SINGAPORE (Reuters) – The dollar inched up from a 2-1/2 year low versus the euro on Tuesday, but its outlook remained clouded by U.S. political turmoil and doubts about whether there will be another Federal Reserve rate hike this year.
The greenback had slipped on Monday, pressured by month-end portfolio adjustments, while the euro was supported by expectations for a more hawkish monetary policy stance from the European Central Bank.
Uncertainty on the U.S. political front was also seen weighing on the currency, after President Donald Trump ousted recently hired White House communications chief Anthony Scaramucci on Monday.
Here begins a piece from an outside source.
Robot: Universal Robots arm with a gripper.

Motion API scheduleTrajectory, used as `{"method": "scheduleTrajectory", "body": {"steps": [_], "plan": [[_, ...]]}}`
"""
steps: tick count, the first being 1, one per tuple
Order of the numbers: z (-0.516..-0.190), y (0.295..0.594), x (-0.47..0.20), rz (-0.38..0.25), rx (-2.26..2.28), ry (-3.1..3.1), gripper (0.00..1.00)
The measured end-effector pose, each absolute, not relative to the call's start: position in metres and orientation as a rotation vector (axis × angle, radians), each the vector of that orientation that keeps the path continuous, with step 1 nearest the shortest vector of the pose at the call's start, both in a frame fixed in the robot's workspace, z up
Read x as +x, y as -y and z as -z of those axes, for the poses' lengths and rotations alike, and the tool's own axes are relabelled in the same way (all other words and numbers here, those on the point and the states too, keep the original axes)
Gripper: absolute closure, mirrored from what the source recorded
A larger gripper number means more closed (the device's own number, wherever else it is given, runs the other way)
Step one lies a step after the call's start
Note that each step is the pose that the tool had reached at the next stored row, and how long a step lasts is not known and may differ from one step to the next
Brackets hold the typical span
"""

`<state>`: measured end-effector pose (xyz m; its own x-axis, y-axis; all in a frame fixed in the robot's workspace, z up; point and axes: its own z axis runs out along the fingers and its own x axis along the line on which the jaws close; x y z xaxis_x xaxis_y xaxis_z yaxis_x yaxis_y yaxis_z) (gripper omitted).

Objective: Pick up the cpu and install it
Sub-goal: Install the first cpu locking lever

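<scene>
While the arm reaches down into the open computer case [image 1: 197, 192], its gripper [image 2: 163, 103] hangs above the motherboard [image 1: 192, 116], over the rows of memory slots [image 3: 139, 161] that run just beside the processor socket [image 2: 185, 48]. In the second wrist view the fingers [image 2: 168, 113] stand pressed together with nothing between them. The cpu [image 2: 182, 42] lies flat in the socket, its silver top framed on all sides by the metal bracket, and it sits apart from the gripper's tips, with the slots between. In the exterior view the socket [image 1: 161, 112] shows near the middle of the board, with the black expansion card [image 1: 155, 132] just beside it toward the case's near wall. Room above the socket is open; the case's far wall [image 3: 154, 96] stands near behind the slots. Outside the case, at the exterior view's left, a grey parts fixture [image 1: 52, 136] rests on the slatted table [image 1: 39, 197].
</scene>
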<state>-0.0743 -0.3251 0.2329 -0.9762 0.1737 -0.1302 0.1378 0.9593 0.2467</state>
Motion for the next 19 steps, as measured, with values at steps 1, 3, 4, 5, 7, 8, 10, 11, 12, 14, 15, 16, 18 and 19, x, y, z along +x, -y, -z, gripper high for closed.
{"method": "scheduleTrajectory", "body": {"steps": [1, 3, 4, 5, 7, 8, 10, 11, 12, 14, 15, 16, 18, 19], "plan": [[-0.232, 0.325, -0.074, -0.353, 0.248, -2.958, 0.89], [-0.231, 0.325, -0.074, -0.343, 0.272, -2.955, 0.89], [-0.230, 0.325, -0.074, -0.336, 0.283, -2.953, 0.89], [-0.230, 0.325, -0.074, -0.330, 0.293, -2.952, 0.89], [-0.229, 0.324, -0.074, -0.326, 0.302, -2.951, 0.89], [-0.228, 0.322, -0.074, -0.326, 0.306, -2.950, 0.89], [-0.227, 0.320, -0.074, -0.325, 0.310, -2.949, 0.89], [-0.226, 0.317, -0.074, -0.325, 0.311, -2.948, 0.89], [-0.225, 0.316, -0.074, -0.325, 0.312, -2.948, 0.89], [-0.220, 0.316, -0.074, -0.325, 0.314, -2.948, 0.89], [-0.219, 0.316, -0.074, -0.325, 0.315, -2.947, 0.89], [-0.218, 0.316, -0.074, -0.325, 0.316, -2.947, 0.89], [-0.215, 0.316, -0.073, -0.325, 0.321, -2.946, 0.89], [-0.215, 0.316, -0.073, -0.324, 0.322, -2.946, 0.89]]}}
The euro edged down 0.1 percent to $1.1828, pulling back from a peak of $1.1846 touched in early Asian trade on Tuesday, its strongest level since January 2015.
While expectations for the euro to head higher are likely to remain intact, the common currency might take a breather against the dollar as investors look to U.S. economic data this week for fresh impetus, said Stephen Innes, head of trading in Asia-Pacific for OANDA in Singapore.
Traders might trim some long positions in the euro for now and wait for opportunities to buy the euro again on dips, he said.
“I don’t think they are going to change their overall bias that the euro is going to be higher, but…if this really was month-end move driven, we should see a little bit of a retracement,” Innes said, referring to the euro’s 0.8 percent rise on Monday.
Governor of the Central Bank of Greece Yannis Stournaras presents the new 20 Euro banknote at the institution’s Museum in Athens, Greece, November 24, 2015.Alkis Konstantinidis
U.S. economic data this week include the jobs report on Friday. Investors will also focus on the core personal consumption expenditures (PCE) price index due later on Tuesday.
The dollar index, which measures the greenback’s value against a basket or six major currencies, last traded at 92.907, up 0.1 percent. On Monday, the index had slipped as low as 92.784, its weakest level since May 3, 2016.
Doubts surrounding the likelihood of Trump ever realizing his pro-growth agenda, including tax reform, have hurt the greenback and contributed to the dollar index’s roughly 2.9 percent decline in July.
Concerns that subdued U.S. inflation could stay the hand of the Fed on another rate hike by year-end have also weighed on the greenback. The Fed’s policy statement last week led to the perception that it has grown cautious about sticking to its tightening path.
Against the yen, the dollar held steady at 110.30 yen, trading near a low of 110.21 yen touched this week, its lowest level since mid-June.
The Australian dollar added 0.4 percent to $0.8039, not very far from a peak of $0.8066 set last week, its strongest level in more than two years.
Australia’s central bank is widely expected to keep its cash rate at a record low of 1.5 percent at its policy review due at 0430 GMT on Tuesday, according to a Reuters poll.
Market participants will also be watching out for any comments from the Reserve Bank of Australia regarding the recent strength of the Australian dollar.